**Exercise goal**
Each line in the material below must be transcribed exactly; no picture belongs in the copy.

**Dataset section**
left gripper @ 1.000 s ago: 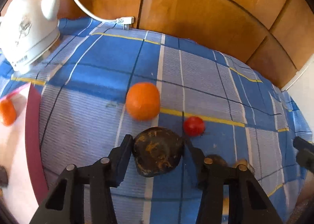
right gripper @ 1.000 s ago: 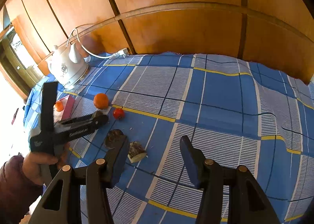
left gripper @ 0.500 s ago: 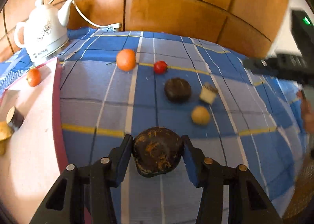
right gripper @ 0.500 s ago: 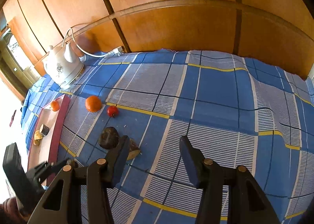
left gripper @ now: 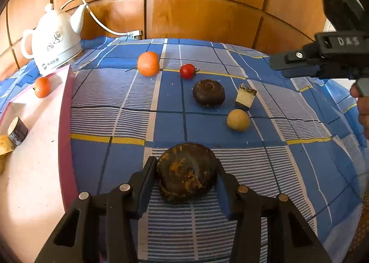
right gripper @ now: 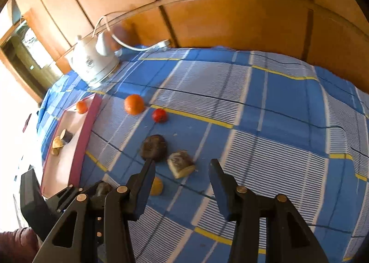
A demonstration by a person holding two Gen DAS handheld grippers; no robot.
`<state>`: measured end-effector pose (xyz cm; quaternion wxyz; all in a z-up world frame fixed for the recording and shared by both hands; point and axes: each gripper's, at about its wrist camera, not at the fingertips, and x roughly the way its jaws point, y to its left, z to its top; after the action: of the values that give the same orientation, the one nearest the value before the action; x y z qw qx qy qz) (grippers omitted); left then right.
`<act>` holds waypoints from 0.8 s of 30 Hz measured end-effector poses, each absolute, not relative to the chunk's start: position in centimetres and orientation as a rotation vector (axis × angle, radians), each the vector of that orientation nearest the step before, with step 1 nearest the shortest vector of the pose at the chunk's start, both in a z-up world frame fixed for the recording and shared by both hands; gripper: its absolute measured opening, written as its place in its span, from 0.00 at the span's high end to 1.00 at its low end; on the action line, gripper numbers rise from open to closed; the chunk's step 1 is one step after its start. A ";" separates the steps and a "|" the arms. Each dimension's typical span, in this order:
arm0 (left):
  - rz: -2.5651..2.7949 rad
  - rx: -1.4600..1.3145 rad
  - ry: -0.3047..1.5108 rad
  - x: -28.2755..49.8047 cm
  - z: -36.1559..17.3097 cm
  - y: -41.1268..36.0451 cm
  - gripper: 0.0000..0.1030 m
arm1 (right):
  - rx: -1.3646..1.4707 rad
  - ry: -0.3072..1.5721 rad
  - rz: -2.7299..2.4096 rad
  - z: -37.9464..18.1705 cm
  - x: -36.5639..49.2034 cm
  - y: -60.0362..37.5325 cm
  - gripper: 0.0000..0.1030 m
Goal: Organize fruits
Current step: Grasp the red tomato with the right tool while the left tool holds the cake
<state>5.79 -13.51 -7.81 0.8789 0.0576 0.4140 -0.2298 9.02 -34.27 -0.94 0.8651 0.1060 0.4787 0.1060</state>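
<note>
The dark round fruit (left gripper: 186,171) with orange smears on its skin sits between the 2 fingers of the left claw (left gripper: 185,175). Both finger pads press against its sides, so the left claw is clenched on it, and it appears to be held above the blue checked cloth covering the tabletop (left gripper: 265,170), though contact with the cloth cannot be ruled out.

Step in hand: judged from the layout, this is the transfer of 1 fruit toward the pink tray (left gripper: 66,124), which lies just beside the left claw on its left. The tray already carries a small orange fruit (left gripper: 42,87), a dark cut piece (left gripper: 17,131) and a yellow piece at its near edge. The next move calls for a leftward carry over the raised tray rim, then a release onto a bare part of the tray.

Remaining on the cloth: an orange (left gripper: 148,64), a small red tomato (left gripper: 188,71), a second dark round fruit (left gripper: 208,92), a cut wedge (left gripper: 245,96) and a pale yellow ball-shaped fruit (left gripper: 238,120). These 5 items lie near one another, apart from the tray.

The right claw (right gripper: 182,171) is released, with its fingers spread wide and nothing between them. It hovers over the cut wedge (right gripper: 181,163), which shows between its fingertips.

A white kettle (left gripper: 54,37) stands at the far left corner.
</note>
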 end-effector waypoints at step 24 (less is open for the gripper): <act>-0.481 0.147 0.807 4.9 -8.2 -13.5 0.54 | -0.013 1.151 0.199 -6.7 20.9 -25.2 0.85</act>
<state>4.93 -13.53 -8.16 0.8890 0.0707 0.3887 -0.2317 20.91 -25.24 -6.69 0.8343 -0.0060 0.5432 0.0938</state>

**Solution**
left gripper @ 1.000 s ago: 
right gripper @ 1.000 s ago: 
left gripper @ 0.500 s ago: 
right gripper @ 0.500 s ago: 
left gripper @ now: 
right gripper @ now: 
A demonstration by a person holding two Gen DAS handheld grippers; no robot.
`<state>`: measured end-effector pose (xyz cm; quaternion wxyz; all in a z-up world frame fixed for the recording and shared by both hands; point and axes: each gripper's, at about its wrist camera, not at the fingertips, and x roughly the way its jaws point, y to its left, z to its top; after the action: of the values that give the same orientation, the one nearest the value before the action; x y z qw qx qy qz) (grippers omitted); left then right.
`<act>` holds waypoints from 0.8 s of 30 Hz measured end-effector poses, each absolute, not relative to the chunk's start: position in centimetres and orientation as a rotation vector (axis × angle, radians), each the vector of that orientation nearest the step before, with step 1 nearest the shortest vector of the pose at the chunk's start, both in a z-up world frame fixed for the recording and shared by both hands; gripper: its absolute measured opening, written as its place in its span, from 0.00 at the span's high end to 1.00 at its low end; on the action line, gripper numbers rise from open to closed; the chunk's step 1 is one step after its start. A ";" separates the steps and a "|" the arms. Each dimension's typical span, in this order:
arm0 (left):
  - rz: -2.5651..2.7949 rad
  - rx: -1.4600..1.3145 rad
  - ry: -0.3047..1.5108 rad
  - x: -28.2755..49.8047 cm
  - z: -36.1559..17.3097 cm
  - y: -41.1268..36.0451 cm
  - gripper: 0.0000..0.1030 m
arm1 (right):
  - rx: -1.3646..1.4707 rad
  - ry: -0.3072..1.5721 rad
  - rz: -2.7299..2.4096 rad
  - z: -37.9464..18.1705 cm
  - x: -36.5639..49.2034 cm
  - y: -60.0362..37.5325 cm
  - gripper: 0.0000..0.1030 m
Goal: Organize fruits
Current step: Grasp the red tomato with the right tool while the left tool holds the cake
<state>5.79 -13.51 -7.81 0.8789 0.0576 0.4140 -0.2298 9.02 -34.27 -0.94 0.8651 0.1060 0.4787 0.1060</state>
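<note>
The dark round fruit (left gripper: 186,171) with orange smears on its skin sits between the 2 fingers of the left claw (left gripper: 185,175). Both finger pads press against its sides, so the left claw is clenched on it, and it appears to be held above the blue checked cloth covering the tabletop (left gripper: 265,170), though contact with the cloth cannot be ruled out.

Step in hand: judged from the layout, this is the transfer of 1 fruit toward the pink tray (left gripper: 66,124), which lies just beside the left claw on its left. The tray already carries a small orange fruit (left gripper: 42,87), a dark cut piece (left gripper: 17,131) and a yellow piece at its near edge. The next move calls for a leftward carry over the raised tray rim, then a release onto a bare part of the tray.

Remaining on the cloth: an orange (left gripper: 148,64), a small red tomato (left gripper: 188,71), a second dark round fruit (left gripper: 208,92), a cut wedge (left gripper: 245,96) and a pale yellow ball-shaped fruit (left gripper: 238,120). These 5 items lie near one another, apart from the tray.

The right claw (right gripper: 182,171) is released, with its fingers spread wide and nothing between them. It hovers over the cut wedge (right gripper: 181,163), which shows between its fingertips.

A white kettle (left gripper: 54,37) stands at the far left corner.
</note>
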 end-effector waypoints at step 24 (less is open for the gripper): <act>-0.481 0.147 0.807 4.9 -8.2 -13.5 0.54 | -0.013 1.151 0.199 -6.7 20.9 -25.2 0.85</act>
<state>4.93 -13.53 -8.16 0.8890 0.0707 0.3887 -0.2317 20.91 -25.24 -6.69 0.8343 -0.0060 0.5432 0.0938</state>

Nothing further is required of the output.